I found a proof along the same lines that the second player wins if $n \!\!\! \mod \!\! 6 = 3$
(so $(n - 1) \!\!\! \mod \!\! 6 = 2$).

Indeed, the second player will use the following strategy (except, maybe, for one move somewhere along the way; after that move the second player will continue using the same strategy): on each move, eliminate three shortest rods with length at least $4$. Obviously, the second player will win if they can keep it up: there is always at least $5$ rods before any move of the second player, so at least $3$ of them have the length at least $4$.

What could go wrong?

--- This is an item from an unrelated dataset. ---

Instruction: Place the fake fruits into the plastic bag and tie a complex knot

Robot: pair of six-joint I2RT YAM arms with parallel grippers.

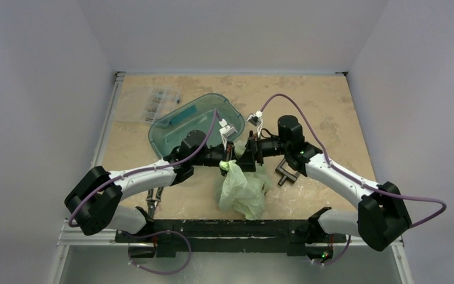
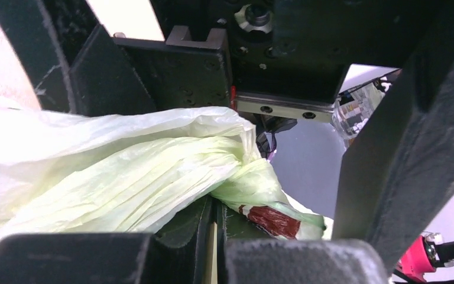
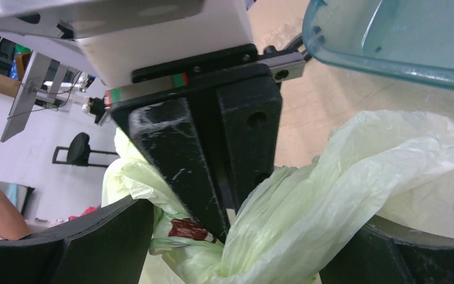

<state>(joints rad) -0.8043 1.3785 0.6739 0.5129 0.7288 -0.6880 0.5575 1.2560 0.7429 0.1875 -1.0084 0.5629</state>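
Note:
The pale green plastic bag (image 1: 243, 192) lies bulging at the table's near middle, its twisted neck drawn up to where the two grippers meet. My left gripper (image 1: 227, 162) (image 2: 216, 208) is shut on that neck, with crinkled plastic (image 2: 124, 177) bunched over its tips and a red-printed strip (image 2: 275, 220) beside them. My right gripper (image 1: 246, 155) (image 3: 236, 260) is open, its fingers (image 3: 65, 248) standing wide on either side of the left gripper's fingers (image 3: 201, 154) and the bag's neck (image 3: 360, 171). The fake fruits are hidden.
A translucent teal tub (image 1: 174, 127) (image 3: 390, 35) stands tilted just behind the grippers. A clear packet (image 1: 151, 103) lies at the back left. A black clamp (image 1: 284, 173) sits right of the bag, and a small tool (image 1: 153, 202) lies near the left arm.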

Suppose that the three shortest rods with lengths at least $4$ are $x_1 < x_2 < x_3$ and $x_3 \geqslant x_1 + x_2$. First thing to note is that the second player eliminated only rods with lengths from $4$ to $x_1 - 1$ so far, so not more than $x_1 - 4$. Therefore, the first player definitely eliminated all rods from $x_1 + 1$ to $x_2 - 1$ and from $x_2 + 1$ to $x_3 - 1 \geqslant x_1 + x_2 - 1$, so at least $(x_2 - x_1 - 1) + (x_3 - x_2 - 1) \geqslant x_3 - x_1 - 2 \geqslant x_2 - 2 \geqslant (x_1 - 1) = (x_1 - 4) + 3$. But there is no way the first player could eliminate more than $(x_1 - 4) + 3$ rods in the meantime (because the second player eliminated only $x_1 - 4$). Therefore, $x_2 = x_1 + 1$ and $x_3 = x_1 + x_2$ and the second player eliminated all rods with lengths from $4$ to $x_1 - 1$ (and nothing else) and the first player eliminated all rods with lengths from $x_1 + 1$ to $x_3 - 1$ (and nothing else).

In this case, rods with lengths $2$ and $3$ are still here, so the second player will eliminate rods with lengths $2, x_1$ and $x_2 = x_1 + 1$. After that, only the following rods remain: $3$ and all rods from $x_3 = x_1 + x_2$ to $n$. Similar analysis shows that nothing can stop the second player from always eliminating three shortest rods with length at least $4$ from now on.